Sin opción, abrió un arcón vacío en el granero y lo depositó dentro. Si lo cierro, pongo algo pesado encima y lo cubro con paja, ni los animales ni los humanos podrán llevárselo.
‘¡Ah, la cruz!’
Había olvidado lo esencial para el descanso del alma. Dejó el arcón abierto y corrió a casa. Le costó arrancar el crucifijo viejo que su padre había clavado sobre la puerta. Cuando regresó al granero, su corazón se estremeció:
El cadáver dentro del arcón tenía los ojos abiertos, mirándola fijamente.
El niño, con labios ennegrecidos por la muerte, pronunció un deseo que ya nadie podría conceder:
—Naty, no quiero morir.
Lo siento. Pero no hay remedio. Ya estás muerto.
—Tengo hambre. Tengo frío.
El menor, que incluso muerto seguía siendo caprichoso, la miró con ojos turbios y le escupió su resentimiento:
—Entonces… si yo morí, ¿por qué solo tú vives?
¡Yo también quiero vivir!
El cadáver de su hermano extendió unas manos retorcidas para arañarla, luego comenzó a lamerle el rostro. Como si quisiera devorarla para llenar su hambre y seguir vivo.

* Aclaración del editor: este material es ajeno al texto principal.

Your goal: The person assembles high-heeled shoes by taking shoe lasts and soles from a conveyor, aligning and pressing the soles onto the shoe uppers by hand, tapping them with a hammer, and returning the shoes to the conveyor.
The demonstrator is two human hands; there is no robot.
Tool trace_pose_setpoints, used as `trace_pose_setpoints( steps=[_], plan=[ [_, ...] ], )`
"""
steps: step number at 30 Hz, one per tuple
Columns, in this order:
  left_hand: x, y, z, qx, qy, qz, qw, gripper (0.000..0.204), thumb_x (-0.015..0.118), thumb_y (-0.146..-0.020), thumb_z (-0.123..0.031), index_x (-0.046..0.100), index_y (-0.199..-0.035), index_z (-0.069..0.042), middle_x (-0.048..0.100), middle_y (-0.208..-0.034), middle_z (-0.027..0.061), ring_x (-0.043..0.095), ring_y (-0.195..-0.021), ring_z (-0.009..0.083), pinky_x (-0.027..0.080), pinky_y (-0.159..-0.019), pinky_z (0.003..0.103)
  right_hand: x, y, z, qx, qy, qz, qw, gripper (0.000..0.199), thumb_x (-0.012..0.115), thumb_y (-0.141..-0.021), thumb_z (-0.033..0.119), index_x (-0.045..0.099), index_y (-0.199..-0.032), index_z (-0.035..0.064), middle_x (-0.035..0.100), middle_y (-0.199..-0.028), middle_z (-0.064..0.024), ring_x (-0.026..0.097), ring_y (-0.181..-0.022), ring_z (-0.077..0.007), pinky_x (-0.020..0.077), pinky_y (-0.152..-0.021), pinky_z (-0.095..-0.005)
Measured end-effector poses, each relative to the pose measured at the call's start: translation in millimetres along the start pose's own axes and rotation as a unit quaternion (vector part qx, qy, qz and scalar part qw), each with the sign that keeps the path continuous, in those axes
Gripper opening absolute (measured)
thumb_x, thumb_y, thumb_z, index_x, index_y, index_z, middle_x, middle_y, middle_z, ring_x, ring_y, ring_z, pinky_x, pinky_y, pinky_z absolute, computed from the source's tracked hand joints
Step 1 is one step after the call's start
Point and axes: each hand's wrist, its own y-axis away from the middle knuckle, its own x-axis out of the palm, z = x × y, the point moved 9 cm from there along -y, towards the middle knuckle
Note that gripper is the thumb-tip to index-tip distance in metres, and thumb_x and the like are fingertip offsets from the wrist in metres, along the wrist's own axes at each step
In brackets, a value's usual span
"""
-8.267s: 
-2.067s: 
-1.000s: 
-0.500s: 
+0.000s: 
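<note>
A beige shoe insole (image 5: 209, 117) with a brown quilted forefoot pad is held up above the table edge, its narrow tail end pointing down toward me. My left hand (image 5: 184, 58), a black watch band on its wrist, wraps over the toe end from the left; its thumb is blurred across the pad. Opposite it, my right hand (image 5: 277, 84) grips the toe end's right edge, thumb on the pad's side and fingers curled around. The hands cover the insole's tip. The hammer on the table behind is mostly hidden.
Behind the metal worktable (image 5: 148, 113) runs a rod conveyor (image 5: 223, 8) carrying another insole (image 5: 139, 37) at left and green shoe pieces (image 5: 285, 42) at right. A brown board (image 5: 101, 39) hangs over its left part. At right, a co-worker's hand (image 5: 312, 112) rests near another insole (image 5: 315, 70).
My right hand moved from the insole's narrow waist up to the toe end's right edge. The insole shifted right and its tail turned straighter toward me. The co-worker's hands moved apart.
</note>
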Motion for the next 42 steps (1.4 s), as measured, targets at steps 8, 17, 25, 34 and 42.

—¡Yo tampoco quiero morir!
En el instante en que gritó, aplastada por el terror a la muerte, todo cambió.
En lugar del frío del granero vacío, sintió calor. En vez de la voz infantil, solo jadeos. Al abrir los ojos, el cadáver había desaparecido.
En la penumbra, solo un par de pupilas negras la observaban desde arriba. Lo que la arañaba y lamía no era su hermano muerto, sino un perro.